--- What to do ---
Would you copy every line of the listing below that includes the word "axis"?

--- Dataset excerpt ---
[Start of section]

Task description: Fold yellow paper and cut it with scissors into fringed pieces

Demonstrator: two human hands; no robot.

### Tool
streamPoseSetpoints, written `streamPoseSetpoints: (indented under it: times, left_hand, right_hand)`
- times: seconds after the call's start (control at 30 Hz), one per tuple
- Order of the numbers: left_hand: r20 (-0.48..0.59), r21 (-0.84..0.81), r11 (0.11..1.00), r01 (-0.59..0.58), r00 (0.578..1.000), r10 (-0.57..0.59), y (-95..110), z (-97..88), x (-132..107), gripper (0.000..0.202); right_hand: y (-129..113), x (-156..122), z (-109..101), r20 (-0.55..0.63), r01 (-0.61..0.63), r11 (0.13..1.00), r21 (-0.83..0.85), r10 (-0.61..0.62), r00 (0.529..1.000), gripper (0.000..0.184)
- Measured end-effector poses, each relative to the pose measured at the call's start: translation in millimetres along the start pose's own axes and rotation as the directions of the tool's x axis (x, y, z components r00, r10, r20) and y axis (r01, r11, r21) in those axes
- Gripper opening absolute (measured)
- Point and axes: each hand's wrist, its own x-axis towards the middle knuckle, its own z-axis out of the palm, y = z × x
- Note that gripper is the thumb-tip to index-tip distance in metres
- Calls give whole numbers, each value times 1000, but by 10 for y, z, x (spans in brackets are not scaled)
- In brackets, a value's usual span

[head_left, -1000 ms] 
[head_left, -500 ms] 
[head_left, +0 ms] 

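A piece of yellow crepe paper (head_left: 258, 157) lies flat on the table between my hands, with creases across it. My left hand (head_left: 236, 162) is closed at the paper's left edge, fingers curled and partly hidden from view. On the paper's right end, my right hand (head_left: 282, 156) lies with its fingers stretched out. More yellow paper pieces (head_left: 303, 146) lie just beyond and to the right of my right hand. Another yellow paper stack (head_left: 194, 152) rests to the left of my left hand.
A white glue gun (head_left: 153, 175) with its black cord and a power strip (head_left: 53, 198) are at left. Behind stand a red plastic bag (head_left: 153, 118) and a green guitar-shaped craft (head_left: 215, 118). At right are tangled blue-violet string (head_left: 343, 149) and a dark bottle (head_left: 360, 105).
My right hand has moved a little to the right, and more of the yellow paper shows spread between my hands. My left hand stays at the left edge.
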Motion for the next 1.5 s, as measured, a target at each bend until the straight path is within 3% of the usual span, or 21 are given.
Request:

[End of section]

--- Your solution ---
- Measured end-effector poses, each relative to the pose measured at the call's start: translation in millimetres along the start pose's own axes and rotation as the directions of the tool's x axis (x, y, z components r00, r10, r20) and y axis (r01, r11, r21) in those axes
- Point and axes: each hand's wrist, its own x-axis towards the middle knuckle, its own z-axis out of the palm, y = z × x

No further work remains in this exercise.